Accounting and Distributive Justice

Routledge; $110

Accounting and Distributive Justice is a fascinating rarity, on a number of counts: It moves easily between the airy abstractions of philosophy and the practical considerations of corporate accounting; it manages to make both accessible and interesting; and, for a book with a case to argue, it's admirably even-handed in its discussion of opposing viewpoints. Its author, a former accounting professor from the U.K., wants to propose a radical new purpose for accounting - to aid in the "distributive justice" of the title, by which he means, more or less, spreading the wealth. To do this, he first offers a clear, concise summary of a wide variety of economic theories on the purpose of business, covering everyone from Marx to Milton Friedman.
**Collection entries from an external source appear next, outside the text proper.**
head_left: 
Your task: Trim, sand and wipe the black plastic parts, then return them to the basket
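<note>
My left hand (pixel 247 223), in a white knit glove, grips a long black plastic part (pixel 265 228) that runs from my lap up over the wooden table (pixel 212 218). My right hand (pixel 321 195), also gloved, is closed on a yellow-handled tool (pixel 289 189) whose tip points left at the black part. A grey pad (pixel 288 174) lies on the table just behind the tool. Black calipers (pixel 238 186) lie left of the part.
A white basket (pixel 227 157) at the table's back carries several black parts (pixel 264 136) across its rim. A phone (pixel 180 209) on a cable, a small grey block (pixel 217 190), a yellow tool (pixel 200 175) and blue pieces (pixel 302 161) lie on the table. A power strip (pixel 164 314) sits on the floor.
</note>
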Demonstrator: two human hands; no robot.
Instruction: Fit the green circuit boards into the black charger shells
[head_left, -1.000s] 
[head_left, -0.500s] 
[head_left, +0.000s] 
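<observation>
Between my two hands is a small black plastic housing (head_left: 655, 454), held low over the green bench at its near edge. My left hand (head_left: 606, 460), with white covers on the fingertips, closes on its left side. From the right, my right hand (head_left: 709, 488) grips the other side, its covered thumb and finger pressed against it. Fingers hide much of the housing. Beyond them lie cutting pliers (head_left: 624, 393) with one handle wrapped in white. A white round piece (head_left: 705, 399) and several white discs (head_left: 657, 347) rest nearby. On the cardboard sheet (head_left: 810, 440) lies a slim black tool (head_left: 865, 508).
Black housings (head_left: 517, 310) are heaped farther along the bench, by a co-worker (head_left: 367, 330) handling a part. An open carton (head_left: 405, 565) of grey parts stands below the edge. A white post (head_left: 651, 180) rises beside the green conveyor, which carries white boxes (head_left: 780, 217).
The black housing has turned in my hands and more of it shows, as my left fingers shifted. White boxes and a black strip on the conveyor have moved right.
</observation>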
His eventual choice of preferred theory may not convince you (it didn't us), but the tour of theories is worth the price of admission, and the rest of the book, which is dedicated to explaining how he would change accounting to serve distributive justice, is notable for its attempt to reconcile the demands of theory with the mundane complexities of daily accounting.

Nonprofits not excused

Achieving Clarity and Value from Nonprofit Financial Reporting, Ratio Analysis and Benchmarking

Lorman Educational Services; $159.20 (with WebCPA discount)

More and more, the only way nonprofit organizations are allowed to be different from regular businesses is in not making a profit - they are now expected to operate just as efficiently, using the same cutting-edge financial tools, with the same (or greater) transparency in financial reporting. This CD and reference manual package aims to help nonprofits learn how to do just that, helping them create financials that are clear and substantial, and contribute to the organization's mission.